There are many similar libraries - such as jl_signal, nuclex signal/slots and several dozens more. My work is based on a previous research which focused on the syntax and performance improvements brought by a C++17 feature - template<auto>
. This library is a combination of modern C++ exploration, system programming and data-structure design. It aims to become feature-complete like boost::signals
, yet extremely light-weight - both run time and memory footprint - in order to replace interface or std::function
based callbacks.
signal
emission is faster than virtual function calls. Compared to virtual calls, signal
calls only take between 22% and 77% of the time, depending on the number and the level of randomness of classes and objects.
In game systems, the logic flow often consists of many fast and weakly ordered function calls. Asynchronous calls are rather the exceptions than the default. Thread-safe calls add additional costs, thus should be the exceptions rather than the default.
Latency is the bottleneck.
In a dynamic world, slots (receivers) are often frequently created and destroyed. A linear search removal algorithm can easily become the performance bottleneck, especially when a large number of slots all disconnect at the same time. Removing by swapping with the end mitigates the problem, but the overall time spent removing N slots with a linear search would still be O(N^2). In this library, a slot is removed by marking its index unused, which then gets skipped and cleaned up in the next emission. Benchmarks have shown that the overhead is dominated by memory accessing (cache misses), rather than checking for null (pipeline stalling).
Just like direct function calls, recursions can naturally emerge from complex and dynamic behaviors. Furthermore, the signals and slots may be side-effected by their own results!

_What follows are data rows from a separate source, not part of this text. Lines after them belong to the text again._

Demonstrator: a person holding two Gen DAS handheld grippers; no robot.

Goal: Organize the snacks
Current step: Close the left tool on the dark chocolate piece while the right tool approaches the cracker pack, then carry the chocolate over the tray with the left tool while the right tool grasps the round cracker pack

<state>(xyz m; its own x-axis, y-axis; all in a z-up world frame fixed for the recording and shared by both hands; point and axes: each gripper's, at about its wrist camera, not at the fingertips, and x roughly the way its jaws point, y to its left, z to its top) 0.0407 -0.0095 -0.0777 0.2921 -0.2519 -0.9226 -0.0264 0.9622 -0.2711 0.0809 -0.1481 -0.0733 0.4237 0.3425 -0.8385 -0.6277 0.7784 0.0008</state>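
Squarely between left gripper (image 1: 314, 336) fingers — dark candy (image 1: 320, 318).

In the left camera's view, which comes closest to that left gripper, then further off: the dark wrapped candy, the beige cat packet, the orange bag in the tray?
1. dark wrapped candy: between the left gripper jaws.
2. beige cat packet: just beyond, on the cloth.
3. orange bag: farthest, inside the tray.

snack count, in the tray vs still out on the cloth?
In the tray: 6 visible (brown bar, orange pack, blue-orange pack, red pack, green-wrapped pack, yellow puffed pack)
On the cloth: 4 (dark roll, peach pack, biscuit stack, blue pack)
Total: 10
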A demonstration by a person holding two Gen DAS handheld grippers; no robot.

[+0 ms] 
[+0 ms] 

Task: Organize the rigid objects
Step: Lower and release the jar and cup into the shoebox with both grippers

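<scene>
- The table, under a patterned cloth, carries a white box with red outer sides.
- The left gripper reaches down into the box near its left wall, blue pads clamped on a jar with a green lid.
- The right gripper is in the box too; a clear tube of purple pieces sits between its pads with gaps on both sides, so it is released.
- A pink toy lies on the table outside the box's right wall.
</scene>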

Simply include the single header, signals.hpp
.
A C++17 compliant compiler is necessary.
Give it a try on Godbolt!
The following example demonstrates how to define, connect and emit a signal.
// A function callback
void on_update(float delta) { }
// A member function callback
class my_class{
void on_update(float delta) { }
};
int main()
{
// A signal specifying its signature in the template parameter
fteng::signal<void(float delta)> update;
// Connects to a function callback
update.connect(on_update);
// Connects to an object's member function
my_class* my_obj = new my_class;
update.connect<&my_class::on_update>(my_obj);
// Connects to a lambda callback
update.connect([](float delta) { });
// Connects to a generic lambda callback
update.connect([](auto&&... as) { });
// Emits the signal
update(3.14f);
delete my_obj;
}
Signals automatically disconnect from their slots (receivers) upon destruction.
class button{
public: fteng::signal<void(button& btn, bool down)> pressed;
};
class my_special_frame {
std::vector<button> buttons;
my_special_frame() {
buttons.emplace_back();
buttons.back().pressed.connect<&my_special_frame::on_button_pressed>(this);
}
void on_button_pressed(button& btn, bool down) {
/* ... */
}
};
Slots don't automatically disconnect from the signal when they go out of scope. This is due to the non-intrusive design and the "pay only for what you use" principle.
To help automatically disconnect the slot, the connect()
method returns an unmanaged (raw) connection, which may be converted to a fteng::connection
representing the unique ownership.
It is recommended to save this connection into the slot's structure in order to automatically disconnect from the signal in an RAII fashion.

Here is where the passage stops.